Create new StateMachine. Allocate internal memory for particular number of states and events.

func (*StateMachine) Emit

func (sm *StateMachine) Emit(event *Event) error

Emit an event.

func (*StateMachine) GetState

func (sm *StateMachine) GetState() (st State, err error)

GetState returns the internal state machine state.

func (*StateMachine) IsHandlerAssigned

func (sm *StateMachine) IsHandlerAssigned(t EventType, s State) (defined bool, err error)

Check if a handler is defined for this state and event.

func (*StateMachine) Off

func (sm *StateMachine) Off(t EventType, s State) error

Drop the handler assigned to the requested state and event.

func (*StateMachine) On

func (sm *StateMachine) On(t EventType, ss []State, h EventHandler) error

Register an event handler.

func (*StateMachine) OnChain

func (sm *StateMachine) OnChain(t EventType, ss []State, hs []EventHandler) error

Register the chain of event handlers.

func (*StateMachine) SetState

func (sm *StateMachine) SetState(state State) error

SetState changes the internal state machine state.

func (*StateMachine) Terminate

func (sm *StateMachine) Terminate() error

Terminate the internal event loop and close all internal channels. Particularly the termination channel is closed to signal all producers that they can no longer emit any events and shall exit.
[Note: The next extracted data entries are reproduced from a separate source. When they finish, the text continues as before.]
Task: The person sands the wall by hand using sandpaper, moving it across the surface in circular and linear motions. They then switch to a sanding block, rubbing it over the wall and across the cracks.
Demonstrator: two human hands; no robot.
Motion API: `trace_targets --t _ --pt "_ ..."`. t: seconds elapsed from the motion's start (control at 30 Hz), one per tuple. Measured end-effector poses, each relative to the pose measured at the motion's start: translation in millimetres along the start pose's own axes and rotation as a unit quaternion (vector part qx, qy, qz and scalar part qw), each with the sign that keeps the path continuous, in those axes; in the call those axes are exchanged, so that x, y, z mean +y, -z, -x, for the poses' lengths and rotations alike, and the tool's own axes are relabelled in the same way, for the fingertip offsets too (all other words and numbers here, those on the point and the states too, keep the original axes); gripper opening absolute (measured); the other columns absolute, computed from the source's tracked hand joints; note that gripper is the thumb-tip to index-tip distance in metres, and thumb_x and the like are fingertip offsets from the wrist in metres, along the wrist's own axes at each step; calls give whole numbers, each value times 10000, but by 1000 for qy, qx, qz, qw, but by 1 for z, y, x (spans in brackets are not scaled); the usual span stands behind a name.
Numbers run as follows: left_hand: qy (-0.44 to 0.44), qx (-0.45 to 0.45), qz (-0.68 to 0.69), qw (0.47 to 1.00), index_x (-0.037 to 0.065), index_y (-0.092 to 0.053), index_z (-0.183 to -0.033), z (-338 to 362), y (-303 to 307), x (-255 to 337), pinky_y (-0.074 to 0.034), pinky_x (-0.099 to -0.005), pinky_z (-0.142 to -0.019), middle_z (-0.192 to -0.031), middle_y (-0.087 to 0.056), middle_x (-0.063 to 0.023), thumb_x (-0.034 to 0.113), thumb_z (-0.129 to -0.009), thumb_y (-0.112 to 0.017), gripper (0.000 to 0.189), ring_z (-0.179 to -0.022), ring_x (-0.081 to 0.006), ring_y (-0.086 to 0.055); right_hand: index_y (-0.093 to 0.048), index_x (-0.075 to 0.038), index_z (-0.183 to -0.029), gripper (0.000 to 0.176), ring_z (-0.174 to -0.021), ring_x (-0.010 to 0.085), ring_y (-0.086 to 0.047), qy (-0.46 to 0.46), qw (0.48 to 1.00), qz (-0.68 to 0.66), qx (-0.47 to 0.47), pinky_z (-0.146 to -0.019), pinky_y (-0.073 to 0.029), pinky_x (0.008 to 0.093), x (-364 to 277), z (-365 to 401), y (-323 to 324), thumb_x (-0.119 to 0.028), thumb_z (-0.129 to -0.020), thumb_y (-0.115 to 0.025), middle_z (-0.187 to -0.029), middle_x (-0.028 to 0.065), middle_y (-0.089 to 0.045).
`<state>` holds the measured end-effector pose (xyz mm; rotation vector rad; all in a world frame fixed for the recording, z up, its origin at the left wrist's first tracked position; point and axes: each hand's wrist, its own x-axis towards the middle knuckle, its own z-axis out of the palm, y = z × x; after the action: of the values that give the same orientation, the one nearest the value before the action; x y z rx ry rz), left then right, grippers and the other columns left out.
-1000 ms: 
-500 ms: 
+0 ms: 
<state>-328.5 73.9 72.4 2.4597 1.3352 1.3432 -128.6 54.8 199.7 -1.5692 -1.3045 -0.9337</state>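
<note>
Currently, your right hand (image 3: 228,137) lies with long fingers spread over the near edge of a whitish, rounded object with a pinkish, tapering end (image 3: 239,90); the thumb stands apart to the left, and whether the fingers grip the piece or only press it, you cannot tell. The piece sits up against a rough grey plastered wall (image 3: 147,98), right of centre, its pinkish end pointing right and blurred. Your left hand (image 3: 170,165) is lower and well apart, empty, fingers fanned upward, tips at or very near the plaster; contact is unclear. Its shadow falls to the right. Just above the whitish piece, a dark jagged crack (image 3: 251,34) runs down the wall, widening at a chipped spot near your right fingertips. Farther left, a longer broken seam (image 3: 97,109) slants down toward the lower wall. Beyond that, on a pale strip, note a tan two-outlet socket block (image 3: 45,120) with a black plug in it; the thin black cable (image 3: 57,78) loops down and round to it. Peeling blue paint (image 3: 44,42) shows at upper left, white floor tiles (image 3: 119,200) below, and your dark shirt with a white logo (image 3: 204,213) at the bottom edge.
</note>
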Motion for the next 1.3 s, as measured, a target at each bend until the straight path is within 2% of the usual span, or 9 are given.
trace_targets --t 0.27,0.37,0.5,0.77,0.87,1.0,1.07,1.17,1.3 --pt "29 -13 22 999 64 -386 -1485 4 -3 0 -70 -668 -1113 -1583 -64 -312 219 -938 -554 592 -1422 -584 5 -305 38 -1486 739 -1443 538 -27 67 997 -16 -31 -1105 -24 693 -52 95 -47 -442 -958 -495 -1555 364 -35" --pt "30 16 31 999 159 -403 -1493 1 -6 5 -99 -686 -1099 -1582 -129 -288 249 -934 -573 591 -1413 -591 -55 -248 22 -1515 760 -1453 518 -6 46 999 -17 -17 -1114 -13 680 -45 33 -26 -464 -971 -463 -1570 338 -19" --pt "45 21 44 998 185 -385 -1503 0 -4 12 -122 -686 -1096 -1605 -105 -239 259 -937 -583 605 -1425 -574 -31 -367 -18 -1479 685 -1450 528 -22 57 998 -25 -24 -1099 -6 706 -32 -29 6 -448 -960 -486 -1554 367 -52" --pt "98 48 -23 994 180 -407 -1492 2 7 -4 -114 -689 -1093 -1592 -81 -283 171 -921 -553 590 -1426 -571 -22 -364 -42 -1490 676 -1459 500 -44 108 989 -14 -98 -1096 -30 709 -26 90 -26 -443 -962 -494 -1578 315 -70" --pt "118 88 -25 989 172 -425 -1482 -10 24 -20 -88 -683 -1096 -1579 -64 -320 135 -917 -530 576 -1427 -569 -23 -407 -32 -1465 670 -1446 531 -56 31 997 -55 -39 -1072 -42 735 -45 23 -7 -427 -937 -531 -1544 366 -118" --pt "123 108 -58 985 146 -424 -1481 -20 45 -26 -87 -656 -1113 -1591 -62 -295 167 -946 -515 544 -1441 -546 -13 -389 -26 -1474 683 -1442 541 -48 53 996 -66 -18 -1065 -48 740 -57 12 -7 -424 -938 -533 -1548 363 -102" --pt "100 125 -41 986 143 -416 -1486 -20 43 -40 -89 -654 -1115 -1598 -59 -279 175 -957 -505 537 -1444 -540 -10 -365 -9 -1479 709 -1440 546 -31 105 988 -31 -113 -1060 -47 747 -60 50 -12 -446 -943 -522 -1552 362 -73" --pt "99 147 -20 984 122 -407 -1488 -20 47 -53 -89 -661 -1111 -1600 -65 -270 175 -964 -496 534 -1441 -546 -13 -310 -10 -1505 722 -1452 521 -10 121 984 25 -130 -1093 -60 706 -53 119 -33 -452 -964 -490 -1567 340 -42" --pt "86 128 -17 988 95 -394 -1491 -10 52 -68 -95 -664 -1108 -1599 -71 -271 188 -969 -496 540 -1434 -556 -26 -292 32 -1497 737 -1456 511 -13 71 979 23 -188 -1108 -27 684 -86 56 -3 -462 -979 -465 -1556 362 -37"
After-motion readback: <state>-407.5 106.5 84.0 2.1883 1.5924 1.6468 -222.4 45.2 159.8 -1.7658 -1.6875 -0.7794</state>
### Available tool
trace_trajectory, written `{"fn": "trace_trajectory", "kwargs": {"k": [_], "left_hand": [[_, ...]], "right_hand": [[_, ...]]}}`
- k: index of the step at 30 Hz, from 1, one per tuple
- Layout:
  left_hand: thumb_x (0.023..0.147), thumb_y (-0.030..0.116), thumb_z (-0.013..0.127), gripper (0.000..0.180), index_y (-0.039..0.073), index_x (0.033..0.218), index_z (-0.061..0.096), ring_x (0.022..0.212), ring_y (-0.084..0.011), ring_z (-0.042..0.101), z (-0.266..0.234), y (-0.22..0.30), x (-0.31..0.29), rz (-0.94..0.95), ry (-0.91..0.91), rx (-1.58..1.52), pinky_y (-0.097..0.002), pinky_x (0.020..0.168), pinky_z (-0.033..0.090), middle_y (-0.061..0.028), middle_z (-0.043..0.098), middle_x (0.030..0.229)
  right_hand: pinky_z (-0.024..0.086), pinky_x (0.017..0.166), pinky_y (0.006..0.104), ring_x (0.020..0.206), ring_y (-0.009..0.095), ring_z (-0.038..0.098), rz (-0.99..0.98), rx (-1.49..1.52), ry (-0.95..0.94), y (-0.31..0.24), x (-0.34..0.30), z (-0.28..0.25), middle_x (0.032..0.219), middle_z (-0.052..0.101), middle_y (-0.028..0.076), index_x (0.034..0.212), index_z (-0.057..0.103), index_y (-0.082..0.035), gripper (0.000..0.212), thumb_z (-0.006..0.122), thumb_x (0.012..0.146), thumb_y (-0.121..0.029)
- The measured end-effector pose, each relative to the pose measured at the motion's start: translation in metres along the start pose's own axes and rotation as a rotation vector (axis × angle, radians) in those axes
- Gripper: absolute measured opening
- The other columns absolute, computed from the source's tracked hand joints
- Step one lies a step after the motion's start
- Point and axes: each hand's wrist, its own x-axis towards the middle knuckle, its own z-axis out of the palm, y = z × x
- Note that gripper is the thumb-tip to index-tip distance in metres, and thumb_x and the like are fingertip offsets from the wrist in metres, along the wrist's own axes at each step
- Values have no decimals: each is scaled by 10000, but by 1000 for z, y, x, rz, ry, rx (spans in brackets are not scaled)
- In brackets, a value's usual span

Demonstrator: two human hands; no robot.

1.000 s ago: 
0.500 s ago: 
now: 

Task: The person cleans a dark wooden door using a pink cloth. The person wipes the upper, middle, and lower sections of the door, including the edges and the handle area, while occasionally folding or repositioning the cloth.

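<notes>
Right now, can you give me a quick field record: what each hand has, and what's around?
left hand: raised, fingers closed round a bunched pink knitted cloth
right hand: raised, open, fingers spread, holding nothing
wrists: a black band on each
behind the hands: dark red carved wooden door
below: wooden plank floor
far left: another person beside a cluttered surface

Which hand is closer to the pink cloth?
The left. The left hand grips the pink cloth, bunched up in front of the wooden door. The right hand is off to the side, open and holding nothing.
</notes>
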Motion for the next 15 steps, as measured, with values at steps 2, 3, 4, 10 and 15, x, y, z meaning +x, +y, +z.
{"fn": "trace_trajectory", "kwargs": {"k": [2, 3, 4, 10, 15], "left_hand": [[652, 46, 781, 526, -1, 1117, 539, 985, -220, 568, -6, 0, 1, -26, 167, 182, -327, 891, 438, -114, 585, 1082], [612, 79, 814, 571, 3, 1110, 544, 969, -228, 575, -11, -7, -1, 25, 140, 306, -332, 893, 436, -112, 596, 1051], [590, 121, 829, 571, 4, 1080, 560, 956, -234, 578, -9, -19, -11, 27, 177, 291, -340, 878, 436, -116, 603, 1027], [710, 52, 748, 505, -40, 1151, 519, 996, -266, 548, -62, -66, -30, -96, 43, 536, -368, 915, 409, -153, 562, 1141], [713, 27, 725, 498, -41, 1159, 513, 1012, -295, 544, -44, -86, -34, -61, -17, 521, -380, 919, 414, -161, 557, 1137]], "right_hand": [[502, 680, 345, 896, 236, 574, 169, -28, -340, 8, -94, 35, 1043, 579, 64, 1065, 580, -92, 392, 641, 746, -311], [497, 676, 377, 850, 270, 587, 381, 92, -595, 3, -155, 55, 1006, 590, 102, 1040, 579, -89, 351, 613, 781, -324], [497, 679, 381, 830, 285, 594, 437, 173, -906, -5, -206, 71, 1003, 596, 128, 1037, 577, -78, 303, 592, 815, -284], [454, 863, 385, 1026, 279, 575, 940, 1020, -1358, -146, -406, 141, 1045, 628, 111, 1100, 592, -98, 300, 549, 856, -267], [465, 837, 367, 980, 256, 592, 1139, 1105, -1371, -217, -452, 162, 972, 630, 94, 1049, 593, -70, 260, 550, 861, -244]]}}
func (*StateMachine) TerminatedChannel

func (sm *StateMachine) TerminatedChannel() (isTerminatedCh chan struct{})

TerminateChannel can be used to obtain a channel that is closed once the state machine is terminated and is no longer willing to accept any events. This is useful if you want to start multiple goroutines to asynchronously post events. You can just start them, pass them this termination channel and leave them be. The only requirement is that those producer goroutines should exit or simply stop posting any events as soon as the channel is closed.